Do you support specific disciplines or just general academic Italian?

Both. Our roster includes coaches with PhDs in specific humanities fields (art history, classics, philosophy, literature, musicology) who can support discipline-specific work with field-aware coaching. We also have generalist Italian academic-writing coaches who can work across humanities and social sciences and provide foundational register work. Tell us your discipline and we'll match appropriately. Sciences are harder for us to support because most STEM publication is in English; we can help with Italian-language theses and Italian-language journal work but not the cutting-edge science conventions.

Can you revise my existing manuscript?

Yes — manuscript revision is one of the most-requested services. Bring a draft (chapter, article, book chapter) and we'll work through it systematically: register elevation, vocabulary upgrade, subjunctive precision, citation conformance, sentence-structure refinement, discourse-marker variety. Sessions move through the manuscript page by page, with the coach explaining each suggested revision so the work doubles as instruction. Typical journal article revision: 4-8 weekly sessions; doctoral thesis chapter: 6-12 sessions.

Do you prep for Italian-language proficiency certifications?

Yes. CILS DUE B2 and DALI C2 are the most-common certifications students need — typically required by Italian universities for foreign-student admission or by employers as proof of Italian proficiency. Academic-track candidates also sometimes need PLIDA C1 or C2 (the Dante Alighieri Society certification). Sessions cover the four exam modules plus exam-specific strategy. Mock exams included.

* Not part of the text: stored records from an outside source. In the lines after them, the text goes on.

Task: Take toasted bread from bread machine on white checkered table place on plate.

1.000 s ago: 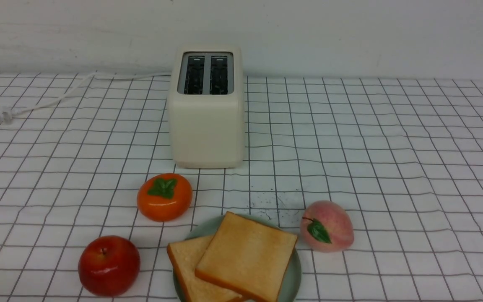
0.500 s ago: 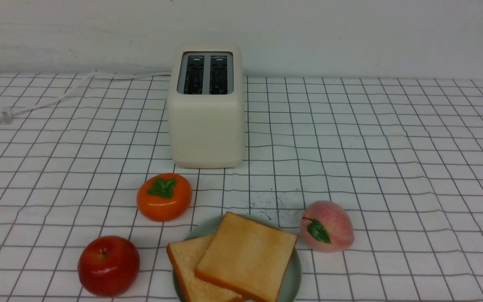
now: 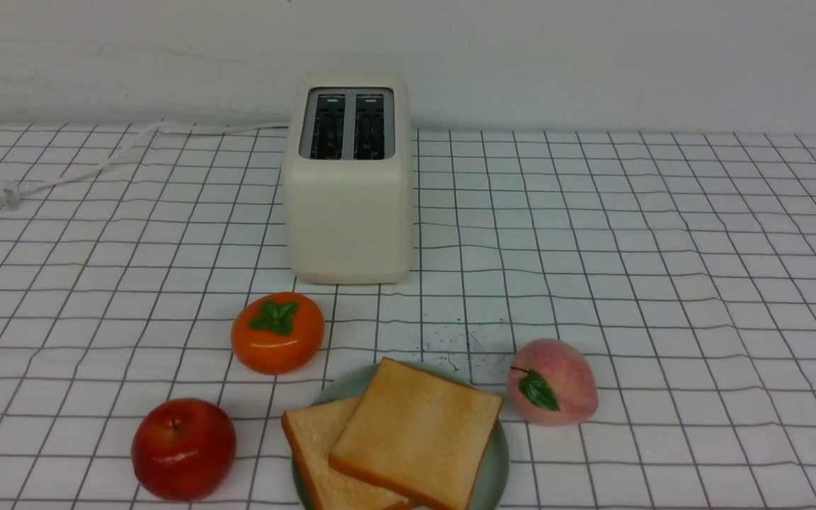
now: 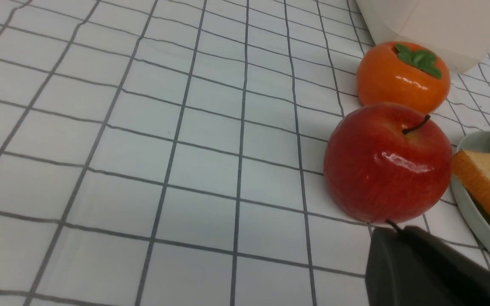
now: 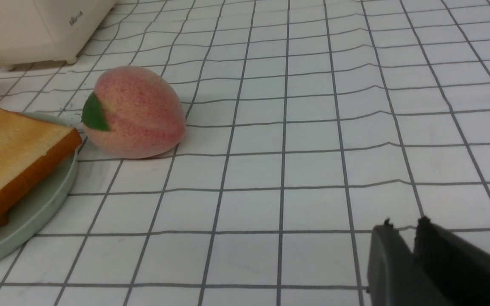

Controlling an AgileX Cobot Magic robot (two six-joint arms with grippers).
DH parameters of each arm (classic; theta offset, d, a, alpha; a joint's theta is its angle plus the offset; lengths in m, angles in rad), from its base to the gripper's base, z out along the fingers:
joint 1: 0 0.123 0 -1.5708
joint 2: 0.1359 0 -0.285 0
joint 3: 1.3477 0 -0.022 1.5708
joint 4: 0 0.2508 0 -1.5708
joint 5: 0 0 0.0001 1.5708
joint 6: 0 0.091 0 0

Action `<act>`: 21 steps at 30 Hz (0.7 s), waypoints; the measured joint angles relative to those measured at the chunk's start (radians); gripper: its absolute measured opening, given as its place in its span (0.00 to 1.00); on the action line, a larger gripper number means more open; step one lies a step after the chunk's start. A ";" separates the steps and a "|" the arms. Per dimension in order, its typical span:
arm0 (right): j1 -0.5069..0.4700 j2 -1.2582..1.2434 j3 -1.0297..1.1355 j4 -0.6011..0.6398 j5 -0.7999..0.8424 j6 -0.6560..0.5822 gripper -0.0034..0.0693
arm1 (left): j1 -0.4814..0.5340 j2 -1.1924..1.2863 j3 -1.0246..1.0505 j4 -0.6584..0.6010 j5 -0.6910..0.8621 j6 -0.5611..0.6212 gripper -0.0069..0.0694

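My left gripper (image 4: 398,231) shows only as dark fingers pressed together at the lower right of the left wrist view, clamped on nothing, its tip just beside the red apple (image 4: 388,163). My right gripper (image 5: 402,229) sits at the lower right of the right wrist view, its two dark fingers nearly meeting with a thin slit between them, empty, over the white checkered table (image 3: 663,248).

In the front view, from left to right: a white power cord (image 3: 61,177) trails across the upper left of the wrinkled grid. The glossy apple sits at the lower left, and a shiny orange persimmon (image 3: 278,332) with a green leafy cap sits up and to the right of it. The bread machine (image 3: 348,184), a smooth cream box with rounded corners, stands upper centre, both dark slots empty. Small grey lettering on its side in the right wrist view is too blurred for me to read.

At the lower centre the toasted bread (image 3: 415,432) lies on the pale mint plate (image 3: 496,464): two square slices, pale golden with orange-brown crusts, the right one overlapping the left. A speckled pink peach (image 3: 553,391) with a green leaf rests just beside the plate's right rim.
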 joint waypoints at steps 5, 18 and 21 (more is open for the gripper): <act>0.000 0.000 0.000 0.001 0.000 0.000 0.19 | 0.001 0.000 0.000 0.000 0.000 0.001 0.07; 0.000 0.000 0.000 0.001 0.000 0.000 0.21 | 0.001 0.000 0.000 0.000 0.000 0.001 0.07; 0.000 0.000 0.000 0.001 0.000 0.000 0.22 | 0.001 0.000 0.000 0.000 0.000 0.001 0.07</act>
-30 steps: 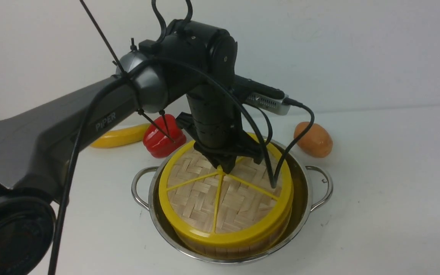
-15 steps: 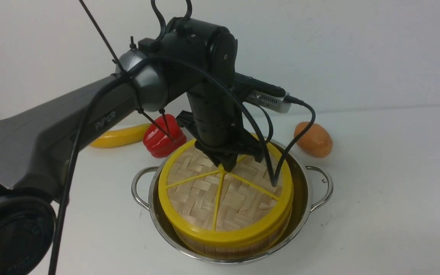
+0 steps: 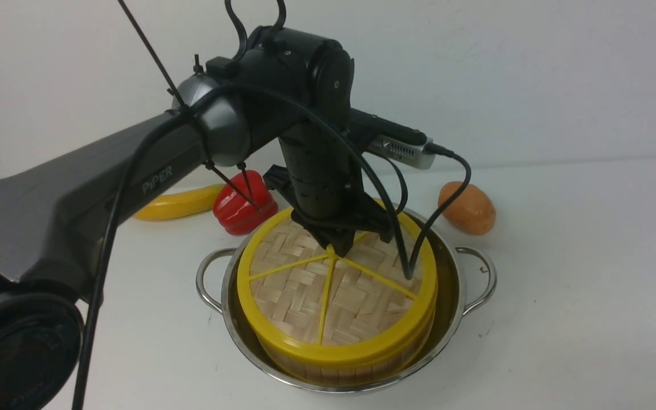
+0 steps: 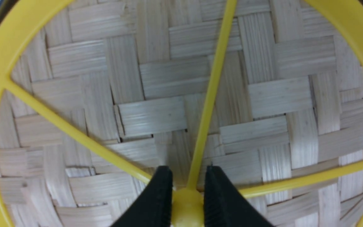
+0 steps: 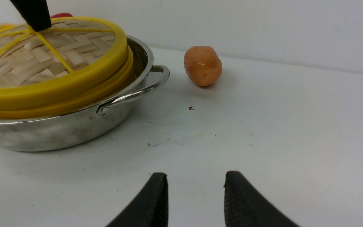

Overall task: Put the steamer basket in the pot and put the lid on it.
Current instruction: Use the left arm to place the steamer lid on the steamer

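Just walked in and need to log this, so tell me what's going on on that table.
The left gripper is pinched shut on the centre knob of the lid, which sits on the steamer basket. The basket already stands inside the pot. In the right wrist view the lid looks slightly tilted rather than fully seated. The right gripper is open and empty, low over the table beside the pot. A red pepper, a banana and a potato lie behind.

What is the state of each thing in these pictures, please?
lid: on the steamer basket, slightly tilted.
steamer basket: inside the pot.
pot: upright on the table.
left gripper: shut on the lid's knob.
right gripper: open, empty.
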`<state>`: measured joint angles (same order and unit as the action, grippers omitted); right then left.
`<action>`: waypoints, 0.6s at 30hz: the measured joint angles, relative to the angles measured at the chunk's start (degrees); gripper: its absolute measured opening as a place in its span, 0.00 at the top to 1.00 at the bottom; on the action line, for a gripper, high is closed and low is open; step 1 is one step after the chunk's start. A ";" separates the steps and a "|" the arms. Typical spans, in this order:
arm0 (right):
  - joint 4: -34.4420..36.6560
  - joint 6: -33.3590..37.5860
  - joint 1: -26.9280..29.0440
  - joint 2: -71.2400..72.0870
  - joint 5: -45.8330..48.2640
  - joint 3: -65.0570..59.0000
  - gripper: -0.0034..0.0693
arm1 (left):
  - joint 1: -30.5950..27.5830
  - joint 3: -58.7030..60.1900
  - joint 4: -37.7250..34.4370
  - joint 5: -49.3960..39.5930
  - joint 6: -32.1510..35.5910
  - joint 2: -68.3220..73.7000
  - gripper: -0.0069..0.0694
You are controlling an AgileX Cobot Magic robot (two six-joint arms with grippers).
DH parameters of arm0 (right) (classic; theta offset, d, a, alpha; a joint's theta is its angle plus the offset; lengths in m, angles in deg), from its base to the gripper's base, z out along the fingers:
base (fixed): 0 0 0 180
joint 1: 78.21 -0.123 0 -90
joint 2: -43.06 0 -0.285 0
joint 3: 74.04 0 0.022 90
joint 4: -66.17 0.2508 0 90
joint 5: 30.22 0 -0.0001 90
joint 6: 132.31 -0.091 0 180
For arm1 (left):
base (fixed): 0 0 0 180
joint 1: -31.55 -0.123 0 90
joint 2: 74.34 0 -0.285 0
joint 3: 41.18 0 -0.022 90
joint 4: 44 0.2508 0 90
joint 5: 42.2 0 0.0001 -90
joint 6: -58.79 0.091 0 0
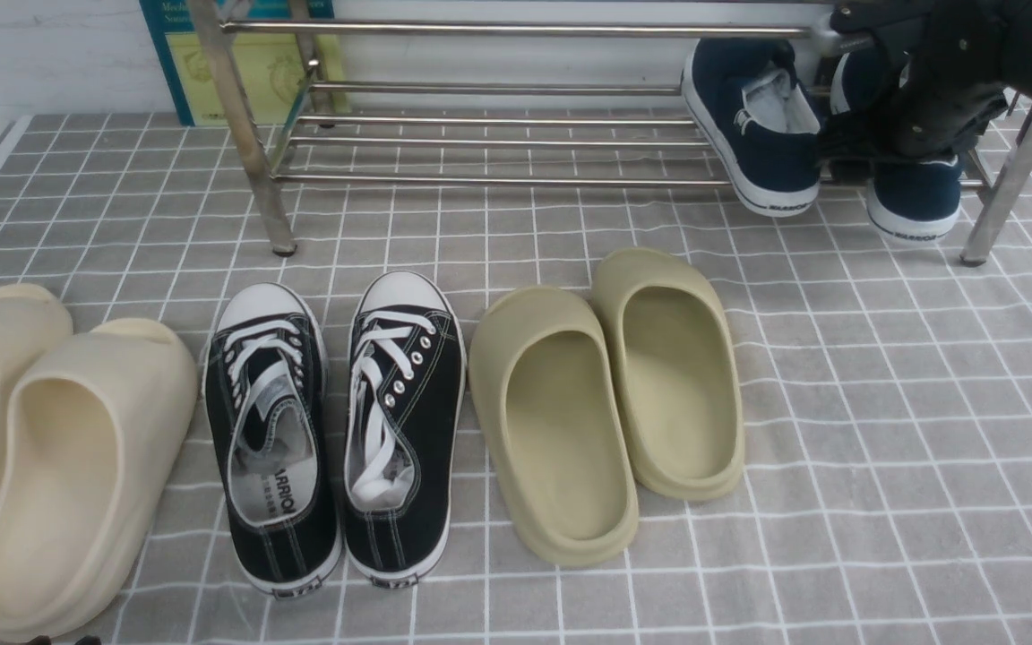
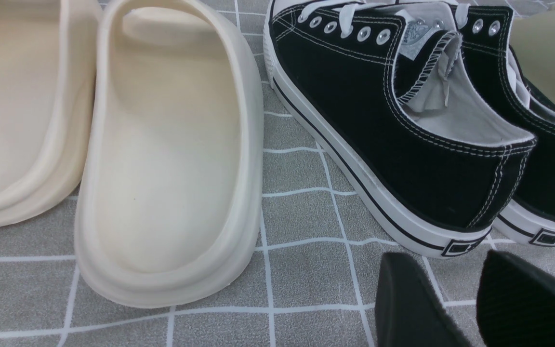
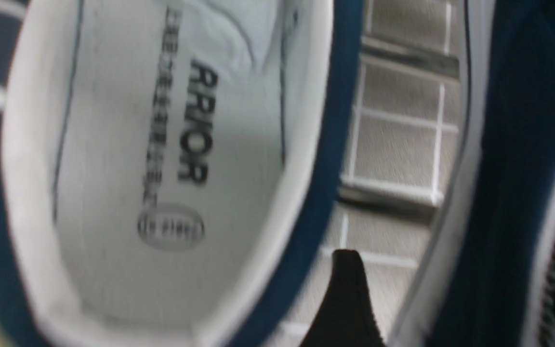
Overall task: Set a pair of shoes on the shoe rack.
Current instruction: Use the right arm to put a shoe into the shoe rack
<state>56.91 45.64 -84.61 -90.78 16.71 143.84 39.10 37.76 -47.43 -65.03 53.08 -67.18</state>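
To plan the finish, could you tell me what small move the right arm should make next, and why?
Probably ease the right gripper straight back out. Both navy shoes already rest on the shoe rack, and one finger stands clear between them, so a sideways pull could drag one off.

Got two navy canvas slip-ons [image 1: 765, 148] with white soles and lining parked side by side at the right end of the shiny silver tube shoe rack [image 1: 480, 143], toes in, heels poking out over the front bar, tilted down.
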 joint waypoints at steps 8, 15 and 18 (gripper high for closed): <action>1.19 0.68 0.00 6.07 3.77 -0.17 0.22 | 0.00 0.00 0.00 0.00 0.63 0.00 0.60; 2.99 0.80 0.05 5.89 3.95 -0.81 0.31 | 0.00 0.00 0.00 0.00 0.69 0.00 0.60; 2.99 0.80 0.05 4.18 2.33 -1.14 0.38 | 0.00 0.00 0.00 0.00 0.69 0.00 0.60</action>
<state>59.90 46.44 -84.55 -86.60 19.04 142.70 39.10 37.76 -47.43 -65.03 53.77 -67.18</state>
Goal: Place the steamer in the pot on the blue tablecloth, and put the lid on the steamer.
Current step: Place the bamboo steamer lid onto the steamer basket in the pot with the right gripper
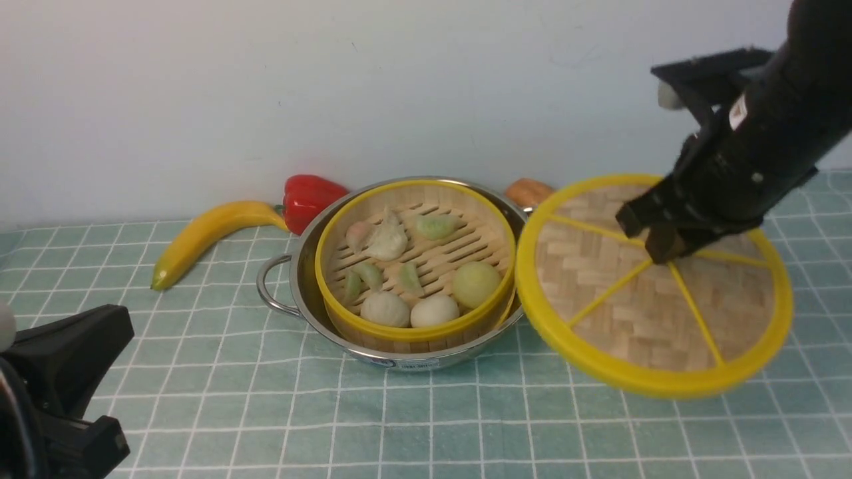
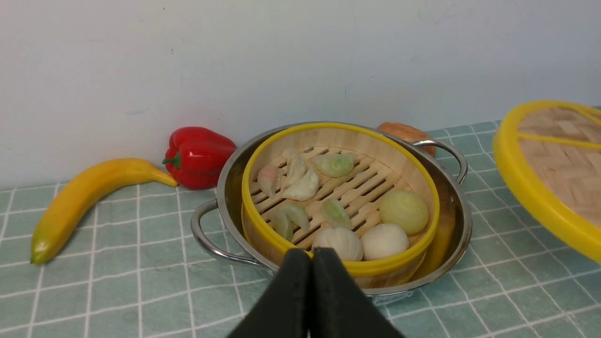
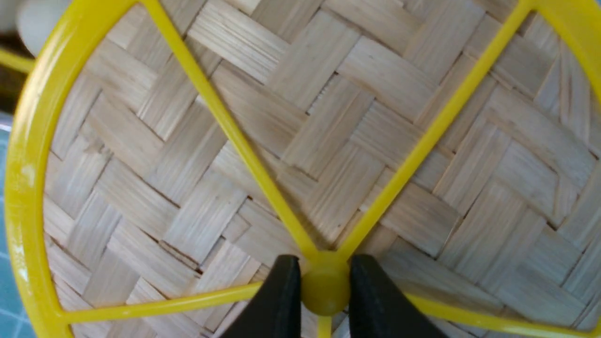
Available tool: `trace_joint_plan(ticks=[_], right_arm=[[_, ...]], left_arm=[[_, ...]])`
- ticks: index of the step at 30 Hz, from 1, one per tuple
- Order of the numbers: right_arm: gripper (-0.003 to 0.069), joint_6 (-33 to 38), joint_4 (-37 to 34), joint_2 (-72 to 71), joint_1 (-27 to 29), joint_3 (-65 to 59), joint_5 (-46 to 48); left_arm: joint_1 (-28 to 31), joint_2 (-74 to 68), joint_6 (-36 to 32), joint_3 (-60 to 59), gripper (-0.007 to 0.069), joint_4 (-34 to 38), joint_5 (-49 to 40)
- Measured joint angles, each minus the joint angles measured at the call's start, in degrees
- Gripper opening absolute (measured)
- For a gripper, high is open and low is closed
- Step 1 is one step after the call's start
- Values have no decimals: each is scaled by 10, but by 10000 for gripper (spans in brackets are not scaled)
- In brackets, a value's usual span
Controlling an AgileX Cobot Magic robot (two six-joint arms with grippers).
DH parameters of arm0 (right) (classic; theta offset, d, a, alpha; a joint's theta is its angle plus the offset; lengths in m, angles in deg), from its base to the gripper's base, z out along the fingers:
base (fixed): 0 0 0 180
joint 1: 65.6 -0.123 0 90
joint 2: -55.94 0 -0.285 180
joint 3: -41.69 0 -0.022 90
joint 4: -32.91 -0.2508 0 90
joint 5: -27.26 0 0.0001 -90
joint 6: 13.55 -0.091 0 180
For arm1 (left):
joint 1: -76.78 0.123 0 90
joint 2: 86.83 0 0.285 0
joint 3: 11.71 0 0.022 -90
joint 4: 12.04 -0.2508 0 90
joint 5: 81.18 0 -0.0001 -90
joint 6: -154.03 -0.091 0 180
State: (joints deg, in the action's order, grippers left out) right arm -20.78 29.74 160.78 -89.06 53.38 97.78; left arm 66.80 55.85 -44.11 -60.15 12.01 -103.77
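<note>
White wall behind, blue tablecloth (image 1: 266,412) on table. Steamer (image 1: 416,263) seated in pot (image 1: 306,283). Lid (image 1: 655,286) held tilted beside pot, hub pinched by right end effector (image 1: 655,236); left end effector (image 2: 311,281) closed, empty. Lid best levelled, centred over steamer before lowering.

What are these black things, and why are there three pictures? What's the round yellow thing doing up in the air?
The black things are a robot's two arms, each ending in a pincer. One picture looks forward from between the arms; the other two come from small cameras on each wrist. On the blue tablecloth stands a shiny pot with a bamboo steamer inside, full of dumplings and buns. Behind it lie a banana, a red pepper and something orange I can't name. The right pincer pinches the middle knob of the lid and holds it tilted beside the pot. The left pincer is shut and empty.
</note>
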Motion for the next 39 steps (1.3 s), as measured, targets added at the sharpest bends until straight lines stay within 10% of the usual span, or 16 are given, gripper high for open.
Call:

I'm writing a doctoral thesis. Will the same coach work with me over years?

Yes, and this is the most common arrangement for thesis support. Consistency over years matters for a long project — the coach learns your voice, your field, your committee's preferences, and your particular blind spots. Most thesis students with us settle into a weekly or bi-weekly cadence over 18-36 months, scaling up during heavy writing periods. The relationship matters as much as the lessons.

Are tutors based in Italy or in the US?

Both. Native Italian academics teaching from Italy (Rome, Bologna, Florence, Milan, Padova) via video, plus longtime Italian-American academics or former academics based in the US for in-person sessions in Los Angeles and via video everywhere. Time-zone-wise, Italy-based tutors offer late-afternoon Italian hours that map to morning US hours; US-based tutors offer evening US flexibility.

What does the trial include?

30 minutes, free, with the tutor you select. Bring a sample of your writing in Italian (a paragraph, a recent draft, even rough notes) so the tutor can assess your current register and identify the highest-impact gaps. Bring your project description and timeline. The tutor will propose a study plan, and you decide whether to continue. Most students settle into a consistent weekly rhythm with their trial tutor.